Roku's early success prompted Apple Inc. to start treating its own video-streaming player as something more than a "hobby," as its late CEO Steve Jobs once dismissively described the device. About 20 million Apple TV streaming devices have been sold, according to current CEO Tim Cook, and the business generates more than $1 billion in annual revenue.
Both Google Inc. and Amazon.com Inc. also have launched video-streaming devices in the past year to establish a toehold in a rapidly growing market. About 35 percent of U.S. households now have TVs connected to the Internet, according to the research firm NPD.
Wood shared his views on the convergence of Internet video and television in a recent interview with The Associated Press. The conversation has been edited for clarity.
Q: Where is TV headed?
A: To me, it's pretty clear that all TV is going to be streamed. It's either going to be streamed to a smart TV, a gaming console or a streaming player. That's the way people are going to watch TV. Things like DVD players are going to go away.
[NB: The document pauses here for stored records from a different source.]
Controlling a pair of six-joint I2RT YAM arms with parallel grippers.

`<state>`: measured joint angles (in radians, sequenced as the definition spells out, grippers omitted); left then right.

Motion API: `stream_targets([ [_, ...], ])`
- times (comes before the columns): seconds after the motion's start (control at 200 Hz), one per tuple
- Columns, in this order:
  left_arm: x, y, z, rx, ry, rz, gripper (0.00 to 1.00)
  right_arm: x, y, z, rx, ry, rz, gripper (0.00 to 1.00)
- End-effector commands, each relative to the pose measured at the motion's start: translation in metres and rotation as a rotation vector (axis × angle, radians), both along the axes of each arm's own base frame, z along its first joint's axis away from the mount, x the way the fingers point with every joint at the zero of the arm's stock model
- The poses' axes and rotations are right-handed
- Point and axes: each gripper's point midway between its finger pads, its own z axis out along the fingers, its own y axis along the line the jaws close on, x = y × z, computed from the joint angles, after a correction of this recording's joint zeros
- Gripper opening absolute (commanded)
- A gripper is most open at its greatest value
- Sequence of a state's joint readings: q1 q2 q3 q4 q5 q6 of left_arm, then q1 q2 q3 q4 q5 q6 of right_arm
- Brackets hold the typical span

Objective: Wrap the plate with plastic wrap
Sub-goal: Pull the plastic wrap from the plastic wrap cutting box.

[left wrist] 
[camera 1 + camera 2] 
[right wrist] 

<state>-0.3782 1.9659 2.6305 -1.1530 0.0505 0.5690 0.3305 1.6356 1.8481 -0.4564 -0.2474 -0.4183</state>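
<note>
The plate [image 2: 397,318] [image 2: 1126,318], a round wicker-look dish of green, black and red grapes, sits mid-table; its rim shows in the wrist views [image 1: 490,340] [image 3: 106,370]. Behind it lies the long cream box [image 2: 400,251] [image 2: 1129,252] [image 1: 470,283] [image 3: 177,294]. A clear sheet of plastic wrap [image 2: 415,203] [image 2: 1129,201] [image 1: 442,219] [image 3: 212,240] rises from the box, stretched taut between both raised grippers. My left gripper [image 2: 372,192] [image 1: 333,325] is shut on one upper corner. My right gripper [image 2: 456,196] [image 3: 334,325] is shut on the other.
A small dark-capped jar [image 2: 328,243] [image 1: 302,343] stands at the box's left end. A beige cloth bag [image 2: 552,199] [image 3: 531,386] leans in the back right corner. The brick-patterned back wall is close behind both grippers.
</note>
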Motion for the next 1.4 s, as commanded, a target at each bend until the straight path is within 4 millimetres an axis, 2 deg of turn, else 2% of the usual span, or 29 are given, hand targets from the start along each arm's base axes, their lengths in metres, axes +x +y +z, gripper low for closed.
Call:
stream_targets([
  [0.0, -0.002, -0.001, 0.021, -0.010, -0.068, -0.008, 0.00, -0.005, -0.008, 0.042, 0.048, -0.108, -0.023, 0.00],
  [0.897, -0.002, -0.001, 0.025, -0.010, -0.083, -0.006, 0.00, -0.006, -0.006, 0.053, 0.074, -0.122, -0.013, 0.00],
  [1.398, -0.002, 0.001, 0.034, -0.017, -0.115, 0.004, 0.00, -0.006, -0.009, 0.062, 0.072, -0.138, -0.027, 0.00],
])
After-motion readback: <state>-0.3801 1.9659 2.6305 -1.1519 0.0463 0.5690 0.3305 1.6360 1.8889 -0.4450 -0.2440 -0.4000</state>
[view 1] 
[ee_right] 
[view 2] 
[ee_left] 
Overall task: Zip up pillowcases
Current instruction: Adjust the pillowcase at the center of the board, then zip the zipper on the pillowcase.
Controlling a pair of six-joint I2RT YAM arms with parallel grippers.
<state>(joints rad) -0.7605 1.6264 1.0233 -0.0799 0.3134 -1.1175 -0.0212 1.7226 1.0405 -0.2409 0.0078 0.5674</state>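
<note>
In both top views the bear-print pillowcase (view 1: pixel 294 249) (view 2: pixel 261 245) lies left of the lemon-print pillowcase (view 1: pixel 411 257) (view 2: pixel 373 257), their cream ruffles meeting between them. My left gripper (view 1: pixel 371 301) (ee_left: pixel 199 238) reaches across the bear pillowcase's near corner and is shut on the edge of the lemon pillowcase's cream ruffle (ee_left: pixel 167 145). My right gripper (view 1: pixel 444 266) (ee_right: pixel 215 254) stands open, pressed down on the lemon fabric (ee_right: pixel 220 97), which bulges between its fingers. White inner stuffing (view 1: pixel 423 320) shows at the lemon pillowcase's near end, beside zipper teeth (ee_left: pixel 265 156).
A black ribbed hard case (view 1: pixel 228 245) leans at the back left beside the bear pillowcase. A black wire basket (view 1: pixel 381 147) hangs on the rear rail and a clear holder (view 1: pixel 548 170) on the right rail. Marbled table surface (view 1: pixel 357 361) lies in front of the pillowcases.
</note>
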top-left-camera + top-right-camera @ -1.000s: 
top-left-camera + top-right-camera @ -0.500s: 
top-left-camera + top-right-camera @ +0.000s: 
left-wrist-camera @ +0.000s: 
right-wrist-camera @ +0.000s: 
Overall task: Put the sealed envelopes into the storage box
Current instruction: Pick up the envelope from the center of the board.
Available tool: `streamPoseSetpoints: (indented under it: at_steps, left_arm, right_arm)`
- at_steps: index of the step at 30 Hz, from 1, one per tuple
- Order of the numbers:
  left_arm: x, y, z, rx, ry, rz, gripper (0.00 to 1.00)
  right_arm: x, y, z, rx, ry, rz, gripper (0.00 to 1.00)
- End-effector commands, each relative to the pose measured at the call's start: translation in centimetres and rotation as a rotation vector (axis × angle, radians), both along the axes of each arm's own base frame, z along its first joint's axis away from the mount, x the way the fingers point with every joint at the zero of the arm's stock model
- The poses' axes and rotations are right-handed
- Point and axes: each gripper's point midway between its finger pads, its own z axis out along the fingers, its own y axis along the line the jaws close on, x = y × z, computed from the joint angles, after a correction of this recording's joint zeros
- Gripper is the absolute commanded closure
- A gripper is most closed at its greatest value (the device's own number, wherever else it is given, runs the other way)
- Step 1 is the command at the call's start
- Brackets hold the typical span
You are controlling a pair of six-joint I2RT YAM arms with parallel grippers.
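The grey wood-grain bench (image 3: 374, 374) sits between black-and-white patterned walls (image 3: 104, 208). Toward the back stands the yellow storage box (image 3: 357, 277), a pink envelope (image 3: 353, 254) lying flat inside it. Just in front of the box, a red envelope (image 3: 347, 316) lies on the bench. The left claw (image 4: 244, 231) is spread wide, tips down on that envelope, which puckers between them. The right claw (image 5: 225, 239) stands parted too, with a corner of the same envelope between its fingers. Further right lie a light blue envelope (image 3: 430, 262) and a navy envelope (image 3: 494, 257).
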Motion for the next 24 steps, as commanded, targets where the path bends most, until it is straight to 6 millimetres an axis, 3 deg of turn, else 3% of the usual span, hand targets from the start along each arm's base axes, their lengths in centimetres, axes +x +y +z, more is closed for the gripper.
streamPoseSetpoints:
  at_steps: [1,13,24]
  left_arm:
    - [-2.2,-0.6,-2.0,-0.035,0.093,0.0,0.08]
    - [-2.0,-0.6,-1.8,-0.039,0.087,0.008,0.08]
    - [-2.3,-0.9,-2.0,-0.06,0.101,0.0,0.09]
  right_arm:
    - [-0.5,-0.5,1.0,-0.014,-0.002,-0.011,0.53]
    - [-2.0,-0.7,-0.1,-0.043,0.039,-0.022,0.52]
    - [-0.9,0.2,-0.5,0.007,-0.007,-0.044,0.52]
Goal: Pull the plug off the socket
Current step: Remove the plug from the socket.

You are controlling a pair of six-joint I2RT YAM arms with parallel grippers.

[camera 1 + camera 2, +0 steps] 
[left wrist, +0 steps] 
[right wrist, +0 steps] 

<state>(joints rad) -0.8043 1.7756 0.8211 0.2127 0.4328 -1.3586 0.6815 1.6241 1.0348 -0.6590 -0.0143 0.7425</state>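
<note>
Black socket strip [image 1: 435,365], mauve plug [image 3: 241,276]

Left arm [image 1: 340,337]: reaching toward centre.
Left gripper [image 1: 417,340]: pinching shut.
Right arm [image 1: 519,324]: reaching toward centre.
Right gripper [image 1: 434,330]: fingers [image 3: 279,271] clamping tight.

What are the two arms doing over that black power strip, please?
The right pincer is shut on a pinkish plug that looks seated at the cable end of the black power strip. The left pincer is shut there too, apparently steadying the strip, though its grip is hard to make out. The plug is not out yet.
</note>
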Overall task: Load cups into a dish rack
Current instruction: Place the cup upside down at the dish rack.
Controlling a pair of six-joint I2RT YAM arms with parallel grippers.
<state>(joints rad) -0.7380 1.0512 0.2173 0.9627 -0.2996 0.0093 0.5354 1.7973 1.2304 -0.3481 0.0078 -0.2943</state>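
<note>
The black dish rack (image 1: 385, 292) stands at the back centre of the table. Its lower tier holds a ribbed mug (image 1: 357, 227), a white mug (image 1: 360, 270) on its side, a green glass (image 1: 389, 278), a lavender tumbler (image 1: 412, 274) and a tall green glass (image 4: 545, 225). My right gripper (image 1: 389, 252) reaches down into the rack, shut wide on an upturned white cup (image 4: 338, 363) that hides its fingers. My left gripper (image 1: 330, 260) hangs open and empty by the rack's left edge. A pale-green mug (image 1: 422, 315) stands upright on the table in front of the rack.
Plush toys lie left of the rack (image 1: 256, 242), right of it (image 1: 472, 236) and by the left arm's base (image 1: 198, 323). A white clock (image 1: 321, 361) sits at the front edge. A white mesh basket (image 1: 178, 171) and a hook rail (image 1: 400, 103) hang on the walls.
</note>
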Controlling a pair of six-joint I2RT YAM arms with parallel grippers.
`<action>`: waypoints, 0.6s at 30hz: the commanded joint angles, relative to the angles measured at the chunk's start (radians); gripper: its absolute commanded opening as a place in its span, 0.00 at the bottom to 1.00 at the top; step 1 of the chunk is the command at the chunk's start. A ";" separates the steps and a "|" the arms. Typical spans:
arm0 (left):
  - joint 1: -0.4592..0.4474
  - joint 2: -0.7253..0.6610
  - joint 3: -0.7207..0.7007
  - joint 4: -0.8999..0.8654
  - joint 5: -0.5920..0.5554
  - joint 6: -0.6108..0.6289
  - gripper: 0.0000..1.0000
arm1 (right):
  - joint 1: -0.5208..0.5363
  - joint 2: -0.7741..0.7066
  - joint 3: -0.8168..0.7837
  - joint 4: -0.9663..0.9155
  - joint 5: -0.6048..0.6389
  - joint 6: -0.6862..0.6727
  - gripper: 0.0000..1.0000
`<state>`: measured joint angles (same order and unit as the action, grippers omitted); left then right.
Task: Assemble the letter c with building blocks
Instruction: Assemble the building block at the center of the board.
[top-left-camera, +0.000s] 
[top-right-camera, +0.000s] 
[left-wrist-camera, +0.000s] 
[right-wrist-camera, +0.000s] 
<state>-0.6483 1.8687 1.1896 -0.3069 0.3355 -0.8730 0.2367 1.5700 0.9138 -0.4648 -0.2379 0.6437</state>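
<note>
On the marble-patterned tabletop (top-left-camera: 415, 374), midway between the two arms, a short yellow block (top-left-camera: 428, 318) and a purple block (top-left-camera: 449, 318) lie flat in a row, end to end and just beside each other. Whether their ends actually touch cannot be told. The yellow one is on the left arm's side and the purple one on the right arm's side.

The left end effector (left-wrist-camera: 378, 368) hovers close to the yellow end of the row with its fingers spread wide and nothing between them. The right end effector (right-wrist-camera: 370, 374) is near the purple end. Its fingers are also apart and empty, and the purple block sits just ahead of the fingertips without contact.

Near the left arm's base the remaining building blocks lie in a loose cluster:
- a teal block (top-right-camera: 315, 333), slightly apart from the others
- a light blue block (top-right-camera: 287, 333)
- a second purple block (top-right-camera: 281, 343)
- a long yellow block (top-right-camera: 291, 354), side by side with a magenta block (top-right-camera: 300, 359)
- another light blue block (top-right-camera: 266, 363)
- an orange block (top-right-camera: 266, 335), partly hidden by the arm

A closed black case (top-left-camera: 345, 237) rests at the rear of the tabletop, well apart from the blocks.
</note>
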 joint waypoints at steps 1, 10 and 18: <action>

Cable boxes are obviously going away, too. DVRs are just a stepping stone technology. When everything is on demand, you won't have to record anything anymore so that's going to disappear.
Q: Do you still have a DVR in your house?
A: No, I got rid of my DVR when it broke. That was probably five years ago. It was a ReplayTV. We watch all our TV on demand anyway.
Q: How big do you think cord cutting will become?
A: The coolest thing about streaming is that it gives customers lots of choices. If someone just wants to watch movies on Netflix, they have that option now. There has been an explosion in the types of content you can get through streaming. If they want to have the best cable experience ever, including HBO Go and ESPN Watch, then they get cable service, too.
Where it will end up? I am not sure. I do believe people are watching more TV than ever and they have options. You don't just have to watch what's on pay TV or what's on your DVR. The majority of our customers do have a pay-TV (cable or satellite) subscription, but a pretty good chunk doesn't. More than 60 percent have pay-TV. About 35 percent don't and they mostly just stream video.
Q: Are you worried about the competition from Apple, Amazon and Google?
A: Every time one of those companies come out with an announcement, our sales have gotten better. Anything that gets people excited about streaming, we're for. Our sales are growing stronger than ever.
Q: You once predicted the DVR would be dead by 2020. Do you still feel that way?
Answer: That sounds right. I don't think many people will be using DVRs six years from now.
Q: Given your history, does that make you melancholy?
A: No, it makes me excited. It's just a much better world when you don't have to worry about recording shows. DVRs are noisy, and they break, too.